Visit of the WHO Reference Laboratory for Pneumococcal Serology, UCL Institute of Child Health, London
I had the opportunity to visit the WHO Reference Laboratory for Pneumococcal Serology hosted by UCL. As indicated by its name, the laboratory is specialised in the measure of antibodies directed against pneumococcus (or streptococcus pneumonia), a bacteria causing pneumonia and meningitis in children. It provides a set of services to research centres and pharmaceutical firms working on/with the bacteria. For manufacturers developing a pneumococcal vaccine, the one bought through the Advance Market commitment (AMC), the laboratory can conduct standardised assays to assess the immune response - the level of antibodies quantified by enzyme-linked immunosorbent assay (ELISA) and their ability to kill the bacteria measured by opsonophagocytosis assay (OPA) - generated by immunisation in a randomised controlled trial for example. The standardisation of the measure is crucial because the results are presented in licensing applications where they are evaluated by regulators when they authorise the vaccine, making it a commercial product.

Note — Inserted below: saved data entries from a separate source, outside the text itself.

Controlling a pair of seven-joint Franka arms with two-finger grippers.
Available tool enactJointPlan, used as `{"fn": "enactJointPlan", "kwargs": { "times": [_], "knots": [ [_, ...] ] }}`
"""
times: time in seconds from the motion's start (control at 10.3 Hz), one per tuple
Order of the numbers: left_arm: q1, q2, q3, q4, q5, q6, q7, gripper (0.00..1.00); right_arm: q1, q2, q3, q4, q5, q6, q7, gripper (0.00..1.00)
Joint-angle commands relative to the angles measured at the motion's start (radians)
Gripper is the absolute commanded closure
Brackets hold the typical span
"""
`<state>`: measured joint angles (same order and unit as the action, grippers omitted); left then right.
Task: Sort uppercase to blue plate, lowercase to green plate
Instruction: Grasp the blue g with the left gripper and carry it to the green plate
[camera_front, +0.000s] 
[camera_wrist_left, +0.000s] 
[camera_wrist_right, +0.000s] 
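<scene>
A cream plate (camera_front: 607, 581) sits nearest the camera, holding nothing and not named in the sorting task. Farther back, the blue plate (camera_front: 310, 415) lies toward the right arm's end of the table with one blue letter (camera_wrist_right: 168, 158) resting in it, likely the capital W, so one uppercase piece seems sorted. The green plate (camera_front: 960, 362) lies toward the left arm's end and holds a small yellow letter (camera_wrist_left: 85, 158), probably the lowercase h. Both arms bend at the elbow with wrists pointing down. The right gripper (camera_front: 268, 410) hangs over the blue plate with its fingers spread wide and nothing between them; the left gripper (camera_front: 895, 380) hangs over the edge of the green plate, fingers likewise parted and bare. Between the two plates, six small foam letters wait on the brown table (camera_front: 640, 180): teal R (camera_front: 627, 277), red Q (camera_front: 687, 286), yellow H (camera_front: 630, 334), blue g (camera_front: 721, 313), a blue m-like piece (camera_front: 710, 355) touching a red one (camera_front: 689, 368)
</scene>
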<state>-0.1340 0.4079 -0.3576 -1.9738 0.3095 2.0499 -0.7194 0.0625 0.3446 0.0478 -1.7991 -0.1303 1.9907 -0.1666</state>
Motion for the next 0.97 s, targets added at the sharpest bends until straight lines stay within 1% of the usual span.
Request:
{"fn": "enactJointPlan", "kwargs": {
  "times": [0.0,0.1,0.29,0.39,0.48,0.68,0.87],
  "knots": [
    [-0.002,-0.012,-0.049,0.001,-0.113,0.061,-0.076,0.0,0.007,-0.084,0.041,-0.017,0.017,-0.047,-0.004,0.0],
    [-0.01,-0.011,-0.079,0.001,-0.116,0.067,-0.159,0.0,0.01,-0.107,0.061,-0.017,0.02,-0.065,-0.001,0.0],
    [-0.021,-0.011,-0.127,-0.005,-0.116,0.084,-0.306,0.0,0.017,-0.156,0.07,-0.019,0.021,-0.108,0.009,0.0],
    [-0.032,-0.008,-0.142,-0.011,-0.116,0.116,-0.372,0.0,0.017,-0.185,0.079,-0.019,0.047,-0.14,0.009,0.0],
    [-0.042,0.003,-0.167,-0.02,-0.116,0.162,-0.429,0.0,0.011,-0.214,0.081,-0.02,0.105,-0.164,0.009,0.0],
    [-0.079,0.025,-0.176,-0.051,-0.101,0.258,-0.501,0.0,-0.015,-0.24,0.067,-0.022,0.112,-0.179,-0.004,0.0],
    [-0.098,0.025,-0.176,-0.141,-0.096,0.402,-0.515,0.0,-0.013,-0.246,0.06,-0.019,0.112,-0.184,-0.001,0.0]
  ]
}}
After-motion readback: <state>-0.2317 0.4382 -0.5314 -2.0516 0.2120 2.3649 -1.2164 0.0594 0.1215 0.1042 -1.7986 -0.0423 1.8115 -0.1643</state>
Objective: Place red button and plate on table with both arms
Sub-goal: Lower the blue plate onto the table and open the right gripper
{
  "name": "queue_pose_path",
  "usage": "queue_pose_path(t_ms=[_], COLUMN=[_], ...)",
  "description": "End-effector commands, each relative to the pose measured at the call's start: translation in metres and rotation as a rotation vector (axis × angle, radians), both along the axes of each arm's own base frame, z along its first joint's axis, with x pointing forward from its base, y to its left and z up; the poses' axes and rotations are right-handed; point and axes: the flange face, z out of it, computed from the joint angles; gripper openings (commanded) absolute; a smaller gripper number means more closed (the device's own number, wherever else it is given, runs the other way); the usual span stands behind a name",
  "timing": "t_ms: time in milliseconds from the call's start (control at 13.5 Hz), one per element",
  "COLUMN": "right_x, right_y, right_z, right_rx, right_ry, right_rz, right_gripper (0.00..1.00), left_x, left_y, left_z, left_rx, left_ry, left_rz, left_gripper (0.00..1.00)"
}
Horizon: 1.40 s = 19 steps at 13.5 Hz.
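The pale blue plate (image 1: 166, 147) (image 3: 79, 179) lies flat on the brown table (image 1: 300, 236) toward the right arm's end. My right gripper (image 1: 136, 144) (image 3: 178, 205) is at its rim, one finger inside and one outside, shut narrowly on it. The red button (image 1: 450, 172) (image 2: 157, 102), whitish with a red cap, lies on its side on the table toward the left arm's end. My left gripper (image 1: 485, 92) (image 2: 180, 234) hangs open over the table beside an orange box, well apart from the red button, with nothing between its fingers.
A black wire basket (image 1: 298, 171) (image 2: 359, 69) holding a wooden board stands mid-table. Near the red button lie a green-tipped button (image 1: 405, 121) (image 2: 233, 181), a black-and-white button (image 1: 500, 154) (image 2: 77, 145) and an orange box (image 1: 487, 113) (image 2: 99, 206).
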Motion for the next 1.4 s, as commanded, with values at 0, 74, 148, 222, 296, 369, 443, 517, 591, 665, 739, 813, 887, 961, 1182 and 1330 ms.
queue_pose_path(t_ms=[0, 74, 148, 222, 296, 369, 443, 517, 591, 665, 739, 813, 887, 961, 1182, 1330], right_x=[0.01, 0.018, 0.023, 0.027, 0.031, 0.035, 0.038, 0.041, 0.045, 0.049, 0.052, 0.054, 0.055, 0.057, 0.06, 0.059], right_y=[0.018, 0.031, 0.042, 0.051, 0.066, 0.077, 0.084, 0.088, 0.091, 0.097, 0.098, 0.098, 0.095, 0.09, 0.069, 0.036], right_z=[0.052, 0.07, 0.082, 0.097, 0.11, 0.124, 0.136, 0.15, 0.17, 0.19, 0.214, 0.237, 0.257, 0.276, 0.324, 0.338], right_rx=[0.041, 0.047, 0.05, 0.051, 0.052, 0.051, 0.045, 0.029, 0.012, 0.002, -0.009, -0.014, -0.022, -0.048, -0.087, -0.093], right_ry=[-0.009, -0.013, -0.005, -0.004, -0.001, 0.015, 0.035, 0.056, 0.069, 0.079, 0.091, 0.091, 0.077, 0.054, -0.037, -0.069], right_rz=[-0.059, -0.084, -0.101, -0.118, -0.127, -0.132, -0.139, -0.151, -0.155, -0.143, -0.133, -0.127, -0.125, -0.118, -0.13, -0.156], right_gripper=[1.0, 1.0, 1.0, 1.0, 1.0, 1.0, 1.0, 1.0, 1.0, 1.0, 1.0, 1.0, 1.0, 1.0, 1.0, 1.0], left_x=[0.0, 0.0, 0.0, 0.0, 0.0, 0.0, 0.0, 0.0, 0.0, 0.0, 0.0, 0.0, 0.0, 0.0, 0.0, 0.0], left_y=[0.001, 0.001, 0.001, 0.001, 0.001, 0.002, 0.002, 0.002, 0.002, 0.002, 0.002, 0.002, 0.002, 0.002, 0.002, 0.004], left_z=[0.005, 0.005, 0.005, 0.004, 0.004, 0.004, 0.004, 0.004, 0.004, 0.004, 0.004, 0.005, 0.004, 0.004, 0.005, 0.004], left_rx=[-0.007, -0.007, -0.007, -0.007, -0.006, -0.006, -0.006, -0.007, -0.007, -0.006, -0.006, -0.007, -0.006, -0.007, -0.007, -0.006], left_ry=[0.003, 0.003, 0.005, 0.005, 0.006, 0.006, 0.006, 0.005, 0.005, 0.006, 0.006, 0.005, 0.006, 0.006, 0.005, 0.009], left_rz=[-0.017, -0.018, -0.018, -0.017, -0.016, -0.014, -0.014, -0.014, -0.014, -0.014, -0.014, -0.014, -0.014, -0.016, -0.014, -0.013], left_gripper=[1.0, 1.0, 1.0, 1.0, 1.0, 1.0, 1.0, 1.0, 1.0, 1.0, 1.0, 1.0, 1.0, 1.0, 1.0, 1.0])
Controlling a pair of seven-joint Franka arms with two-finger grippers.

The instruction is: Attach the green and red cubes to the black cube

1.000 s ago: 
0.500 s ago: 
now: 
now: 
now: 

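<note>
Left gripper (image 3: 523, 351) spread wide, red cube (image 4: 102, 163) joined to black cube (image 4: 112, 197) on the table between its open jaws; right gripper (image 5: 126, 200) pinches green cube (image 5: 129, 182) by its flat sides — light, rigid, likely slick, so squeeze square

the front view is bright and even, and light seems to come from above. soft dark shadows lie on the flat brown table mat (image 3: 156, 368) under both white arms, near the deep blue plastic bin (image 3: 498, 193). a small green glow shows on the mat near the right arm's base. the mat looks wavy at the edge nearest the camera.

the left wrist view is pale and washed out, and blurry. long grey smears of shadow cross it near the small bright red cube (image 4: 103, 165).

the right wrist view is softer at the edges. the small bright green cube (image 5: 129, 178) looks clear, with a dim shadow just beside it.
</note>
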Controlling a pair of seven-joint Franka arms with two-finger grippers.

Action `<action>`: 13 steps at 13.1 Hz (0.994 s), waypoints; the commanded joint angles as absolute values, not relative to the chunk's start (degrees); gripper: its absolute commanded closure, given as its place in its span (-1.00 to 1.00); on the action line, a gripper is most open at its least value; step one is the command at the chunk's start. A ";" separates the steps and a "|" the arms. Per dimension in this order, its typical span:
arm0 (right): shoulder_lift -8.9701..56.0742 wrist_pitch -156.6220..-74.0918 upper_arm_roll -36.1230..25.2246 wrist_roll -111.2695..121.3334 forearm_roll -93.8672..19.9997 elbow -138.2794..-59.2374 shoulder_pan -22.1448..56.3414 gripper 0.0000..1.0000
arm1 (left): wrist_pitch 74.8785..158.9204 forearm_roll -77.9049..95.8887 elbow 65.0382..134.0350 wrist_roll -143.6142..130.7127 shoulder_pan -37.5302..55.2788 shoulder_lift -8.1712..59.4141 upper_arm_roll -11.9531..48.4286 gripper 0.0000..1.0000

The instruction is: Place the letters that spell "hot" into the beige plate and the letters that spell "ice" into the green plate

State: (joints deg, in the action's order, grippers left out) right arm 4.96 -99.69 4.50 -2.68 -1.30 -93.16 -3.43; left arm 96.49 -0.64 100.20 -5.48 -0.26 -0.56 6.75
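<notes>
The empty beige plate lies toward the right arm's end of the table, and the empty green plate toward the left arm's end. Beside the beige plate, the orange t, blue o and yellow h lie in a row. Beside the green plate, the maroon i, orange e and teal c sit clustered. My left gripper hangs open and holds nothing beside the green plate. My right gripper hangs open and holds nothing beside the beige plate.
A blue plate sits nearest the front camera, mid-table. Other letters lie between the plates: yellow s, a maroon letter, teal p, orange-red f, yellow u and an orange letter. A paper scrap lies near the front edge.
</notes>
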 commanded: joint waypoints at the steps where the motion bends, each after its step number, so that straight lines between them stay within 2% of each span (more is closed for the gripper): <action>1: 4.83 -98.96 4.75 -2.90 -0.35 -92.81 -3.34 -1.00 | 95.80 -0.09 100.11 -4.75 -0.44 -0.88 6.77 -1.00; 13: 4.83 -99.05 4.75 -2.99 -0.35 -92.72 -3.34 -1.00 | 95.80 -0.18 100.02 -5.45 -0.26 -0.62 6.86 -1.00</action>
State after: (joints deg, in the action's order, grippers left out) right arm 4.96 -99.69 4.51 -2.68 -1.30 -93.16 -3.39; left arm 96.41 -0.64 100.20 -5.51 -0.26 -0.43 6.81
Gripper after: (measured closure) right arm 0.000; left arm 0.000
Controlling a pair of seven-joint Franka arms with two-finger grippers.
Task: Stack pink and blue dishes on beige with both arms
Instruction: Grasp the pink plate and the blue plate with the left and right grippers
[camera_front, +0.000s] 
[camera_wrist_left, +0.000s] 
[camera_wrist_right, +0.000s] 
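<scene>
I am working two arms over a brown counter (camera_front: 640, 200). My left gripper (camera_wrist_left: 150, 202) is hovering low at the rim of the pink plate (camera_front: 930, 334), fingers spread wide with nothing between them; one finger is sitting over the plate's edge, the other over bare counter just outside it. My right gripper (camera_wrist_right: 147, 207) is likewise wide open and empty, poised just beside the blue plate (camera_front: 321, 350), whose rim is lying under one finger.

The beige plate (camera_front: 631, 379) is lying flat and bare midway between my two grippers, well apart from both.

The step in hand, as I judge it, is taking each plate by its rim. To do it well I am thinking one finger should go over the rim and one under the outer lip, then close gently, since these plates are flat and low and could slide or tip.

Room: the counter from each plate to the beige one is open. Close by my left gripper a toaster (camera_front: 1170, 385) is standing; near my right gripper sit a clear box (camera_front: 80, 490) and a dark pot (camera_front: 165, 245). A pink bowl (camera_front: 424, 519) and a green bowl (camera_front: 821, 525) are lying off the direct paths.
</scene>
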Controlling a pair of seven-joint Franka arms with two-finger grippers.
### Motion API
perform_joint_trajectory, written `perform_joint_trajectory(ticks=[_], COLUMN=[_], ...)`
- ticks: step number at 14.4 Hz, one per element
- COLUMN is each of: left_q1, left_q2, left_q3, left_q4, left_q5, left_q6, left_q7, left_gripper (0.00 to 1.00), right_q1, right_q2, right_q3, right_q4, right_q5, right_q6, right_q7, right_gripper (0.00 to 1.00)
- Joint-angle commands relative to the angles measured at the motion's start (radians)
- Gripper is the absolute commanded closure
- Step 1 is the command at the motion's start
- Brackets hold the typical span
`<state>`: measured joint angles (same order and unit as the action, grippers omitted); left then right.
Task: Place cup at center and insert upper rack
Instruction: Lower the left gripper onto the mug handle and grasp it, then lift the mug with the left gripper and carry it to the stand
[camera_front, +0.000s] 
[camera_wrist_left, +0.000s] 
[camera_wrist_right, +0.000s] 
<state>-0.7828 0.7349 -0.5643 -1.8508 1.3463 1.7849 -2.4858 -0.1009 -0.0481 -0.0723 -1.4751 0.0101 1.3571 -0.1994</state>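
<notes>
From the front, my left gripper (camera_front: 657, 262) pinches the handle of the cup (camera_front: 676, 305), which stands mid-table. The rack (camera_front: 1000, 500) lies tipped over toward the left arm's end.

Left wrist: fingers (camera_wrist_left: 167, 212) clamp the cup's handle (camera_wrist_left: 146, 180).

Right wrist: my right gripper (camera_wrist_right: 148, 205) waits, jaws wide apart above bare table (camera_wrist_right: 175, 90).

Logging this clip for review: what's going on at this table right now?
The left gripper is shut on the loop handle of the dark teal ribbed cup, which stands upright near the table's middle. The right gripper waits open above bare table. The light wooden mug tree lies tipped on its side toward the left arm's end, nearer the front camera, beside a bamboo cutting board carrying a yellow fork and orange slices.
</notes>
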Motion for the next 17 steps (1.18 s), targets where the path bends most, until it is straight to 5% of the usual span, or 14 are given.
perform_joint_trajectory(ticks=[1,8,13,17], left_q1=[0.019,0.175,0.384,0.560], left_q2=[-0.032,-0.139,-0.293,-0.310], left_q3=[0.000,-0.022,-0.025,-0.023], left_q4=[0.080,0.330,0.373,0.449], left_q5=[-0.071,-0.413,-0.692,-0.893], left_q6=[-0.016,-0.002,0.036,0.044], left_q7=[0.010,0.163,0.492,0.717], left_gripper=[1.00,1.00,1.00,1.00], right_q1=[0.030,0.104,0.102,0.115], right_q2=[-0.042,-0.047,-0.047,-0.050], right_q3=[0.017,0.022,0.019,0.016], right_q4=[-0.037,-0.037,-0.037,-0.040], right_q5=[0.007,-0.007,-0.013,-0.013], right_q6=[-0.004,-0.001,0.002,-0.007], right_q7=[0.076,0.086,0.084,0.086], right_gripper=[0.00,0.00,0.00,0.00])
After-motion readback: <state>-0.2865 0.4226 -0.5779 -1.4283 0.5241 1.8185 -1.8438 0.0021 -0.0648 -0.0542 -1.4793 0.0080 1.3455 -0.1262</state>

Below are pictures taken during the visit.
This sub-project deals with public aid and vaccine markets for developing countries. I started to approach this subject/object by focusing on the Advance Market Commitment (AMC) for pneumococcal vaccine. This market-based initiative, which emerged in the mid 2000s and became operational five years later, uses aid commitments to incentivize pharmaceutical companies to develop products suitable for the developing world (e.g. specific epidemiological conditions). Known as a “pull mechanism” by economists, the AMC is a legal and economic arrangement ensuring that if manufacturers produce the desired vaccine and if low-income countries’ health administrations are requesting the product, it will be bought tanks to the committed fund. The AMC is financed by a set of governments, among which the UK, and its implementation is conducted by the GAVI Alliance. This private-public partnership was created in 2000 with an initial grant from the Bill and Melinda Gates foundation. Nowadays it involves international and UN organisations, such as the United Nations Children’s fund (UNICEF) supply division for its expertise in vaccine purchase, the World Health Organization (WHO) for its expertise in public health, and the World Bank for its expertise in fund management, but also governments, from both the donor (European and North American countries) and the beneficiary (mostly African and Asian countries) sides, research and non governmental organisations as well as pharmaceutical companies.